Training Local-Source Models
The three local-source models are trained through the same entry point,
scripts/run_train.py, and use the same basic data/config structure. The main
differences are the model selected with --model, whether formal charges are
needed, and which loss terms are physically meaningful.
This page covers local-source-specific training. The general config format is described in data and config files, and the density-coefficient conventions are described in atomic multipoles.
Minimal LocalCharges Example
A minimal LocalCharges config can train on energies, forces, dipoles, and
atomic multipoles:
heads:
default:
info_keys:
energy: REF_energy
dipole: REF_dipole
external_field: external_field
total_charge: total_charge
arrays_keys:
forces: REF_forces
atomic_multipoles: REF_atomic_multipoles
train_schedule:
0:
name: stage1
start: 0
end: 99
loss:
atomic_multipoles: 100.0
dipole: 1.0
energy_per_atom: 1.0
forces: 100.0
lr: 0.01
1:
name: stage2
start: 100
end: 199
loss:
dipole: 10.0
energy_per_atom: 1000.0
forces: 100.0
lr: 0.001
Note that you can mix and match loss functions between training stages. A matching training command is:
python scripts/run_train.py \
--name nonpol_example \
--config config.yaml \
--train_file train.xyz \
--valid_fraction 0.2 \
--test_file train.xyz \
--E0s average \
--model LocalCharges \
--hidden_irreps '64x0e + 64x1o' \
--r_max 6.0 \
--batch_size 8 \
--valid_batch_size 8 \
--eval_interval 2 \
--error_table PerAtomRMSE \
--device cuda \
--default_dtype float64 \
--atomic_multipoles_max_l 1 \
--atomic_multipoles_smearing_width 1.5 \
--electrostatic_pbc_method mixed_periodic \
--restart_latest \
--save_cpu
Replace the REF_* keys with the actual extxyz keys in the dataset. At the
start of training, check the logged data-loading summary to make sure all
intended quantities were found.
Common Parameters
These settings are shared by local-source models:
--modelselects the architecture. Local-source choices areLocalCharges,LocalSplitCharges, andFixedChargeBaselinedMACE.--atomic_multipoles_max_lselects the highest multipole order. See atomic multipoles.--atomic_multipoles_smearing_widthsets the Gaussian smearing width. See atomic multipoles.--electrostatic_pbc_methodselects the electrostatic boundary handling used during training. See boundary conditions.
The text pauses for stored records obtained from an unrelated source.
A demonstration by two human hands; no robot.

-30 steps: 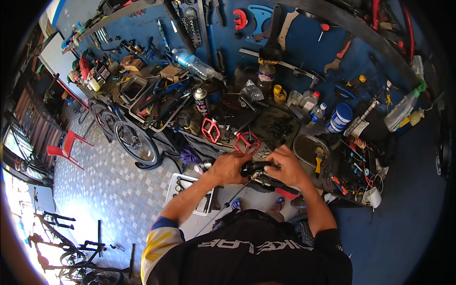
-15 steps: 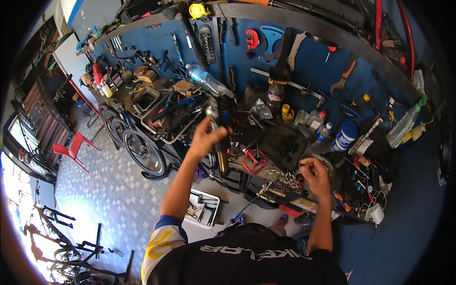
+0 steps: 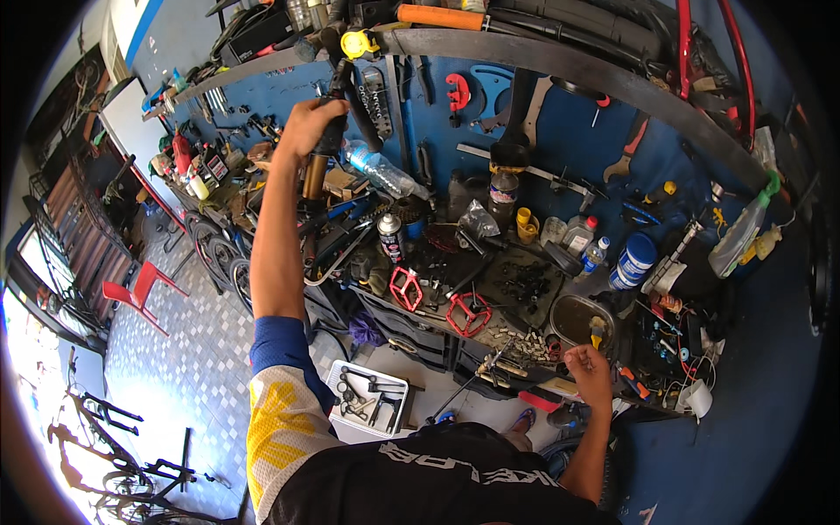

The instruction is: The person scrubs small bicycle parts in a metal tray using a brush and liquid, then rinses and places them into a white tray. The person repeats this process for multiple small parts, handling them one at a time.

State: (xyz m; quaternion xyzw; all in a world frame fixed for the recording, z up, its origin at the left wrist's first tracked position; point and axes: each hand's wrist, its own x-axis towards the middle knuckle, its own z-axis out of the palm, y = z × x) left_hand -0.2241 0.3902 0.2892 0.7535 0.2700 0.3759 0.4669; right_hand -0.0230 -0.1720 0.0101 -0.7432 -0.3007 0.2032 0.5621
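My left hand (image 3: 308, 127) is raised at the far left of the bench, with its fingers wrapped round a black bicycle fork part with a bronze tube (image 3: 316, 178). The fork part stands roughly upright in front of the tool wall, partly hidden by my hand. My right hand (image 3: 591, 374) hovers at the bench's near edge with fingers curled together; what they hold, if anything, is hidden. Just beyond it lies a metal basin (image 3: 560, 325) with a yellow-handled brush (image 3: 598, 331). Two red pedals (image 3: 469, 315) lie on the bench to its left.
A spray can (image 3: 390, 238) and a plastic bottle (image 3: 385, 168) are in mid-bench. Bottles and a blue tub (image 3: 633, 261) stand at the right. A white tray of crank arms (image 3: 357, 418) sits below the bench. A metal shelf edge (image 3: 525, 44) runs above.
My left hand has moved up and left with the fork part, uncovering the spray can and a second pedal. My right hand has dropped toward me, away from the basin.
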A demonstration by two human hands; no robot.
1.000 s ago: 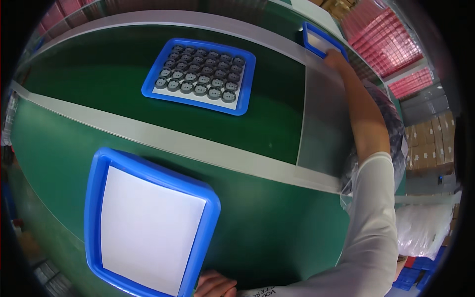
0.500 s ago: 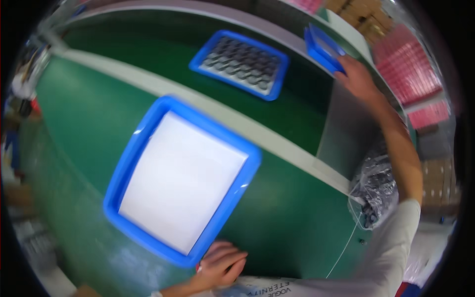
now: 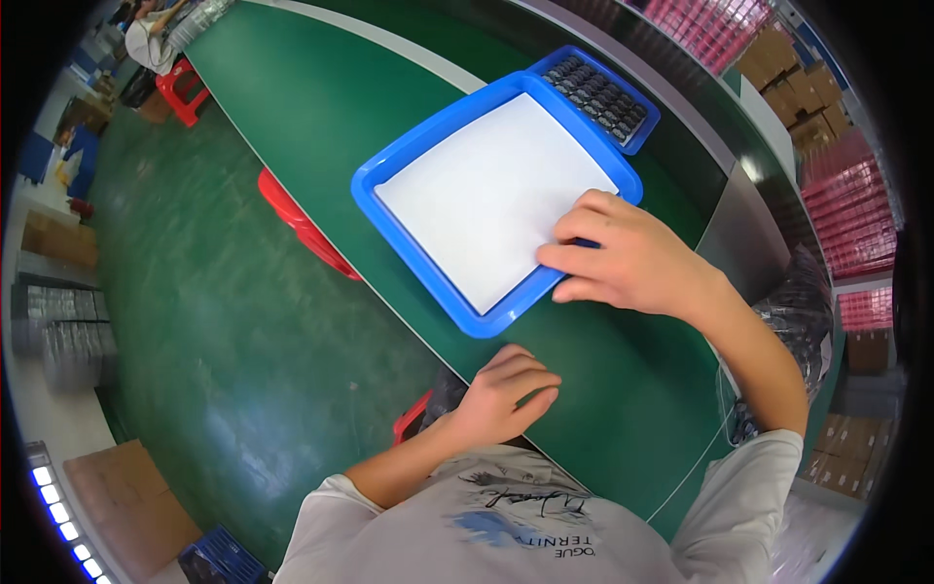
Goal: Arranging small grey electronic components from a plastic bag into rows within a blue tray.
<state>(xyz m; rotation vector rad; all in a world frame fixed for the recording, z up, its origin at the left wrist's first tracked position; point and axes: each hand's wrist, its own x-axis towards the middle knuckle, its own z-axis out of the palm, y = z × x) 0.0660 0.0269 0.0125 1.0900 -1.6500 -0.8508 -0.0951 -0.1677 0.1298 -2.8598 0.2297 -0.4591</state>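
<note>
Since half a second ago, the right hand (image 3: 632, 258) has come back from a far blue tray, which I no longer see, and my view has swung round. Nearest me, the left hand (image 3: 506, 389) is at the edge of the worktop (image 3: 331, 112), loosely curled, thumb apart, nothing showing in it. Just beyond, the right hand's fingers (image 3: 579, 261) are partly open and curled at the near-right rim of the lined tray (image 3: 421, 256); from my distance I cannot tell whether they grip it or only touch. That tray is over the worktop, overlapping a filled tray (image 3: 642, 138) in my view.

As I judge it, a fingertip dragging inward could shift the white sheet (image 3: 496, 200), a hard press on that rim could tip the tray, and a shove outward could knock the filled tray and jumble its dark parts (image 3: 595, 92).

Counting outward: two hands, one lined tray, one sheet, one filled tray whose parts are too small and partly covered to count, one bagged bundle (image 3: 798, 302), three red stools (image 3: 178, 92), two mostly hidden, and one co-worker (image 3: 146, 44) at the far end
</note>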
For homogeneous datasets, use a fixed boundary mode such as pbc, slab, or
realspace. Use mixed_periodic only for intentionally mixed datasets.
Reccomended Losses
As discussed in losses, you can compose a loss from many different options. As well as energy_per_atom and forces, with these models you can also use:
atomic_multipoles, when reference density coefficients are availabledipole_per_atomordipole, when reference dipoles are available
These aren’t strictly required for training, but you can fit on them. For the LocalCharges model, its reccomended to also train on total_charge_per_atom or total_charge, since the total charge is not correct by construction. This doesn’t apply to the LCS or fixed charge models.
Settings for LocalCharges
LocalCharges does not require any additiaon settings beyond the general settings in concepts.
Settings for LocalSplitCharges
LocalSplitCharges requires formal charges. These formal charges define
the conserved total charge, while the model learns local charge transfers on
top.
There are two ways to provide them.
Fixed Per-Species Formal Charges
Use --atomic_formal_charges when each element has one formal charge. For example, for training on liquid water one would use:
--atomic_formal_charges "{1: 1.0, 8: -2.0}"
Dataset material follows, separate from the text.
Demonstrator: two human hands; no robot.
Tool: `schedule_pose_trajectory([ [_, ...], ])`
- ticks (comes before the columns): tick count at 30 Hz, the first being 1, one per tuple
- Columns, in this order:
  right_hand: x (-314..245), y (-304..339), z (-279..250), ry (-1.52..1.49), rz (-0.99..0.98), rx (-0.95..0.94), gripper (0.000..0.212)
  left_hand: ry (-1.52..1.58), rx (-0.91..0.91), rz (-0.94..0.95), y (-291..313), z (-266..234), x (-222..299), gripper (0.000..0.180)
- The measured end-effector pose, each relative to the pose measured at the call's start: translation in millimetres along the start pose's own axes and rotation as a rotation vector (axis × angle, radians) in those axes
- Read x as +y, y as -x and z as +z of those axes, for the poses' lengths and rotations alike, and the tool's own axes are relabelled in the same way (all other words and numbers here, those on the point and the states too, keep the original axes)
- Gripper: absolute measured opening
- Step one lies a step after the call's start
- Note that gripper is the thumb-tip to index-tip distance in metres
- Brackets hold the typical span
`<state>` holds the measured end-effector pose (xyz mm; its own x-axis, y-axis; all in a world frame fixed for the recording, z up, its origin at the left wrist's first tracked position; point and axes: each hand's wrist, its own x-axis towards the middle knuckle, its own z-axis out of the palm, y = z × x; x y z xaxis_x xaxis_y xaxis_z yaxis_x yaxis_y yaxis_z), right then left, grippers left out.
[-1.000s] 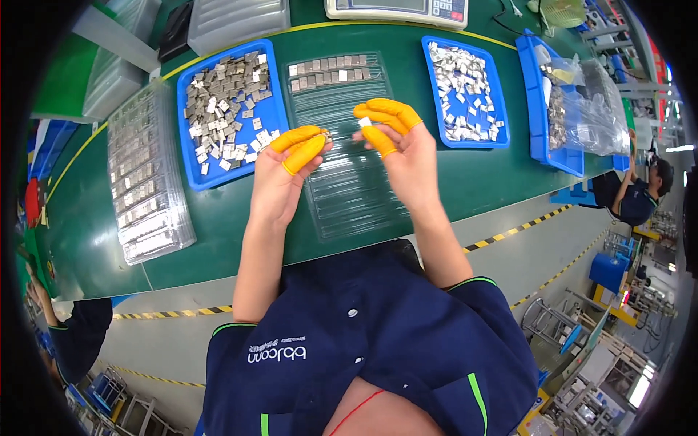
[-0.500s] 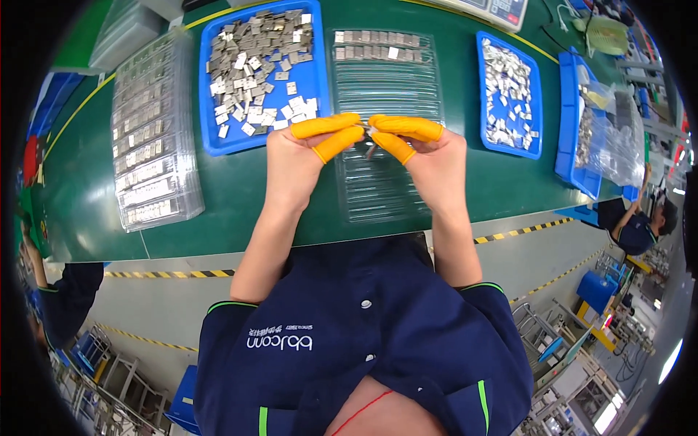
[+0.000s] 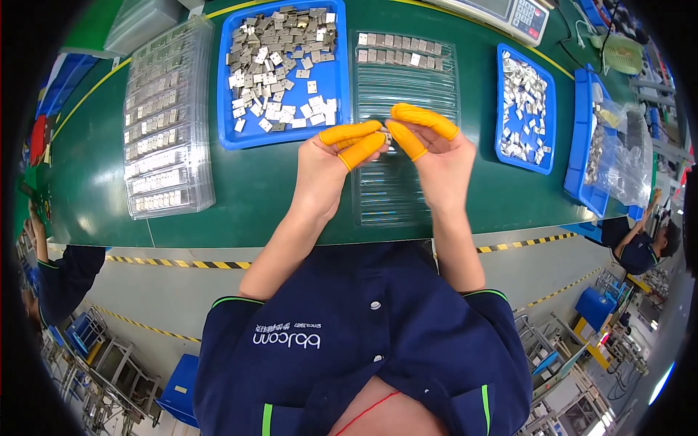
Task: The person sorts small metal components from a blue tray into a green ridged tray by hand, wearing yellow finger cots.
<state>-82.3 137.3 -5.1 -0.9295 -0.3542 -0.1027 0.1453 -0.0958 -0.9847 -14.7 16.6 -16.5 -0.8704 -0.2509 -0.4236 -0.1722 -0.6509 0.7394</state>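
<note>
Over the clear ribbed tray (image 3: pixel 407 196), my left hand (image 3: pixel 327 163) pinches a small silvery metal piece (image 3: pixel 387 134) between yellow-cotted fingertips. My right hand (image 3: pixel 440 156), also in yellow finger cots, meets the same piece from the other side, thumb tip against it and forefinger just above. The fingers partly cover the piece, so its exact shape is hidden. Behind my hands, two rows of small flat metal pieces (image 3: pixel 400 51) fill the far end of the tray. A blue tray (image 3: pixel 225 87) of loose flat metal pieces lies beyond my left hand.
Stacked clear trays (image 3: pixel 207 145) of metal parts stand at the left. To the right are a blue tray (image 3: pixel 551 123) of small white-and-silver parts and a blue bin (image 3: pixel 571 171) with plastic bags. A scale (image 3: pixel 527 18) sits at the back. Other people work at both sides.
The view has shifted, so the table things appear farther right. My right forefinger has lifted a little away from the thumb, and the left fingertips have turned around the piece.
</note>
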Motion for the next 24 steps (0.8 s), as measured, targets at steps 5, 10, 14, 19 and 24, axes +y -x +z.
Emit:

The dictionary keys are atomic numbers. The model construction code expects a
charge for every element in the training z_table.
Use this mode when formal oxidation states are fixed by chemistry and do not vary between configurations.
Per-Atom Formal Charges From Data
Use --formal_charges_from_data when formal charges vary by atom or by
configuration:
--formal_charges_from_data
The config must then map an array key for charges:
heads:
default:
arrays_keys:
charges: formal_charges
Use this mode when the dataset already contains per-atom oxidation states or when the same element can appear in more than one formal charge state.
Settings for Polarizability Output
LocalSplitCharges can add a direct polarizability readout with:
--compute_polarizability
To train this output, the config must map a polarizability info key and the
loss should include polarizability. The local-source calculator exposes
polarizability for MACELocalSplitCharges models that were trained with
this readout.
FixedChargeBaselinedMACE
FixedChargeBaselinedMACE uses fixed formal monopoles as the long-range charge
density. It does not learn atomic multipoles or charge transfer. This model currently supports formal charges specified per species. Use --atomic_formal_charges as described above.